Glaeser also sometimes reduces housing and locational choices down to solely financial factors. When examining why people stay in declining places such as Detroit, he argues that “there is one force that helps explain why most of them stay—cheap, durable housing” (p. 63). Certainly housing costs play an important role, but other factors are most likely at work as well, including the social and family ties that many working-class and poor households depend on. Glaeser, like so many of his economist colleagues, reduces too much motivation to financial considerations and ignores other forces that may be important.
Many planners and planning scholars, even those who are not fans of zoning and its exclusionary effects, are likely to have some substantial differences with Glaeser’s lumping together of large lot zoning and “land use regulation” and his inability to see merit in regulating land use more comprehensively. In fact, Glaeser’s own analysis finds that Houston, famous for its lack of zoning, provides more affordable housing (at least when one wants large, detached, single-family units) than places where exclusionary, large lot zoning is common. At the same time, he criticizes Houston’s low-density urban form as environmentally disastrous. The book actually does not reconcile these two seemingly conflicting criticisms very well. Land use regulations or related practices (like variance practices etc.) that are locally derived and that exclude small lot sizes, small houses, and especially, multifamily housing are likely to encourage sprawl and provide for a lack of affordable housing, especially where it is most needed, near jobs and transportation. On the other hand, while larger-scale, regional growth management may have some effect on housing prices, it can also encourage more socially optimal locations of housing, such as higher density levels, and produce more environmentally sustainable metropolitan areas. To the extent that such comprehensive strategies do raise housing costs, it is important to provide for affordable housing subsidies for low-and moderate-income households. However, to be concerned about adding a few thousand dollars to the cost of a large, detached single-family home for an upper-middle-class family makes little sense, especially when such costs may effectively work to internalize the negative externalities of low-density housing. Concerns over housing costs should be focused on those who have difficulty affording even modest-sized homes.
Finally, the biggest problem with the book, from this reviewer’s perspective, is the lack of attention that it gives to the problems of racial and economic segregation within U.S. metropolitan areas and to forces that perpetuate these patterns.

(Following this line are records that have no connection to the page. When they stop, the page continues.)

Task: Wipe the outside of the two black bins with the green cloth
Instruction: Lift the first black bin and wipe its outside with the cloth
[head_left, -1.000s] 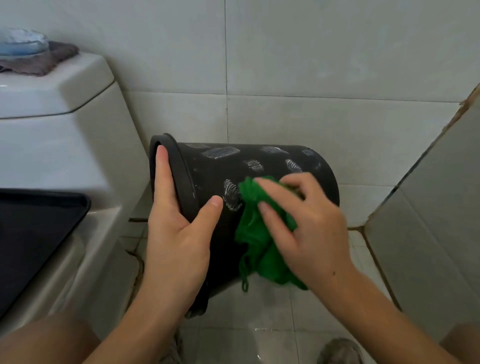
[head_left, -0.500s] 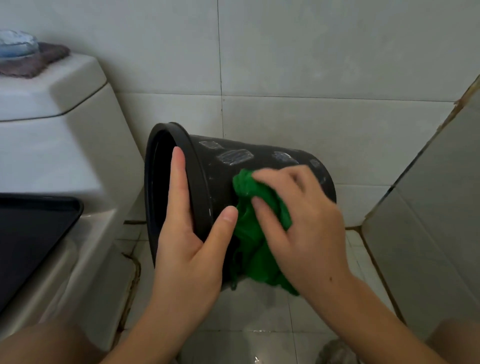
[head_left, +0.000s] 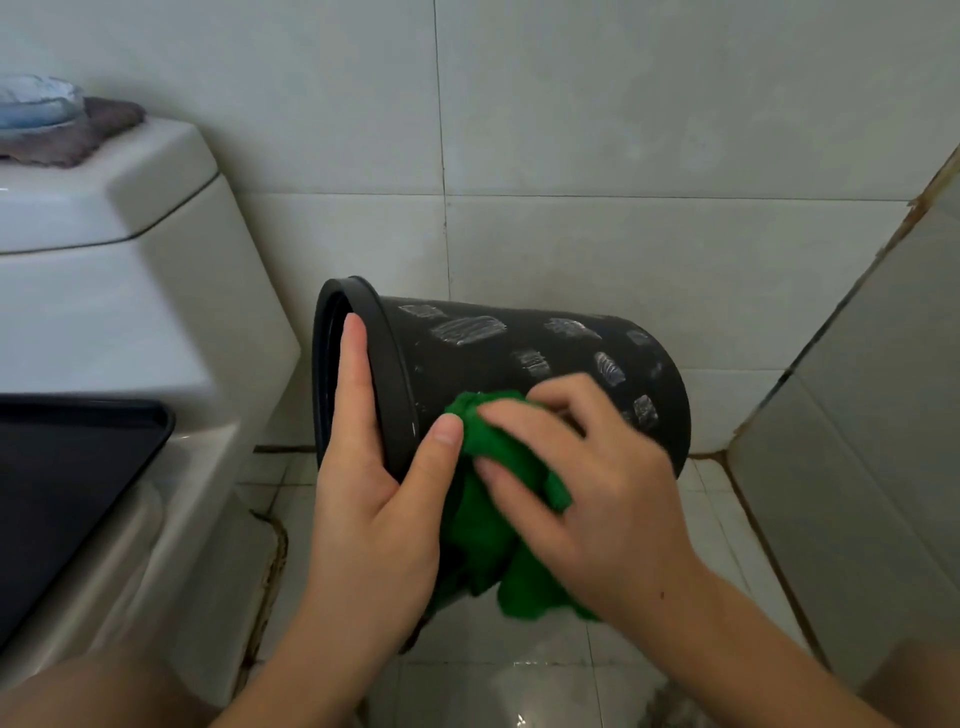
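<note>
**Head view: one black bin on its side, held at the rim, green cloth on its wall**

Head view shows us a black bin (head_left: 519, 358) tipped onto its side and held up off the floor tiles (head_left: 727, 561), its open mouth facing left toward the toilet (head_left: 156, 332) and its base pointing right toward the tiled wall corner. We see only this one bin. Its dark outer wall carries several pale, silvery streaked patches along the upper side.

Our left hand (head_left: 374, 499) grips the bin at the rim: the fingers run up over the rim edge into the mouth and the thumb is pressed against the outer wall just below the rim, so the rim is pinched between them. Our right hand (head_left: 597, 493) holds the green cloth (head_left: 493, 519) bunched under curled fingers and presses it against the near side of the bin's wall, right beside the left thumb. Part of the cloth hangs loose below the hand. The right hand is slightly blurred.

To the left, the toilet cistern (head_left: 104, 218) has a brownish folded cloth (head_left: 78, 135) on its lid, with a pale blue item (head_left: 36, 104) resting on top. A black seat cover (head_left: 62, 493) fills the lower left edge. Bare knees show at both bottom corners.
</note>
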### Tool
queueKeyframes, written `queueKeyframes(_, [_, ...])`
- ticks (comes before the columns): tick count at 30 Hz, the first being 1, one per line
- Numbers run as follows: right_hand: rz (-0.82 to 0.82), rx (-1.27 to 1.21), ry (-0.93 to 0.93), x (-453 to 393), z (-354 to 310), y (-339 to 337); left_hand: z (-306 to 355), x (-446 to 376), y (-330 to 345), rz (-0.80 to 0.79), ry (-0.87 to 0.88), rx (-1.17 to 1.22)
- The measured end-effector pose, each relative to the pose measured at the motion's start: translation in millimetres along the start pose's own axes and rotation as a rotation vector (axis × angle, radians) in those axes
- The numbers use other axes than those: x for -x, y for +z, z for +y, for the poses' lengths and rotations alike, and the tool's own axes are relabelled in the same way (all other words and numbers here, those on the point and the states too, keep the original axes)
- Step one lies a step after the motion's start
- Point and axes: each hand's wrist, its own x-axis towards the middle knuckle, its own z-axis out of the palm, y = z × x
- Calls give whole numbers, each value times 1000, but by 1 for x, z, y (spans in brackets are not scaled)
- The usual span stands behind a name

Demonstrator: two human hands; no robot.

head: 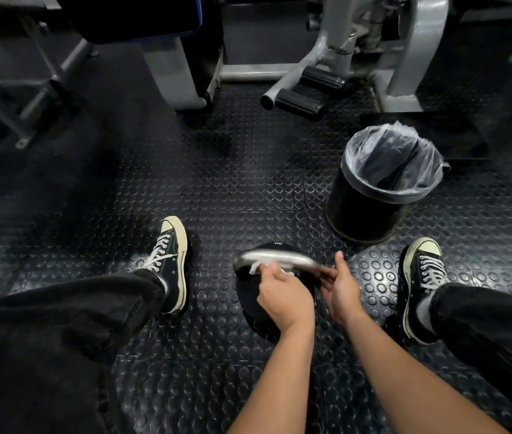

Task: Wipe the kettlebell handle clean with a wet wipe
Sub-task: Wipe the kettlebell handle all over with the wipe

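Head view: kettlebell handle (279,256) lengthwise left-to-right, between hands.

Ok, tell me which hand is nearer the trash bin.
Right. The right hand holds the handle end of the kettlebell, just below the trash bin; the left hand with the wipe sits farther left.
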Motion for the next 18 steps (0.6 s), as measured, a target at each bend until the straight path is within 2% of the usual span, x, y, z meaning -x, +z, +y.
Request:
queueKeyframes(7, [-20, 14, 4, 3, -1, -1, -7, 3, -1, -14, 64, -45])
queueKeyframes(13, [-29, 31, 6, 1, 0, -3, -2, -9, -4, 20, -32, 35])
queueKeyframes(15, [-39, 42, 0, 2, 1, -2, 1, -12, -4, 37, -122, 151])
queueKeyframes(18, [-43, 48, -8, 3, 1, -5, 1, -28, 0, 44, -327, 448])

The nation has effectively turned its back on aggressive efforts to enforce fair housing law and has not used the power of visible and vociferous enforcement to open up neighborhoods, discourage exclusionary zoning, and provide for greater residential and economic mobility. Reducing racial and economic segregation would do more, in this reviewer’s mind, to increase density within metropolitan areas (including the suburbs) and to make them more successful places, than almost any other policy initiative.
One of the reasons this book has provoked the comments above is that it is a book that makes the reader think and argue! It is also sure to be well read, so the stakes are high. Triumph of the City is sure to be a critical entry in the urban policy discourse of the next decade.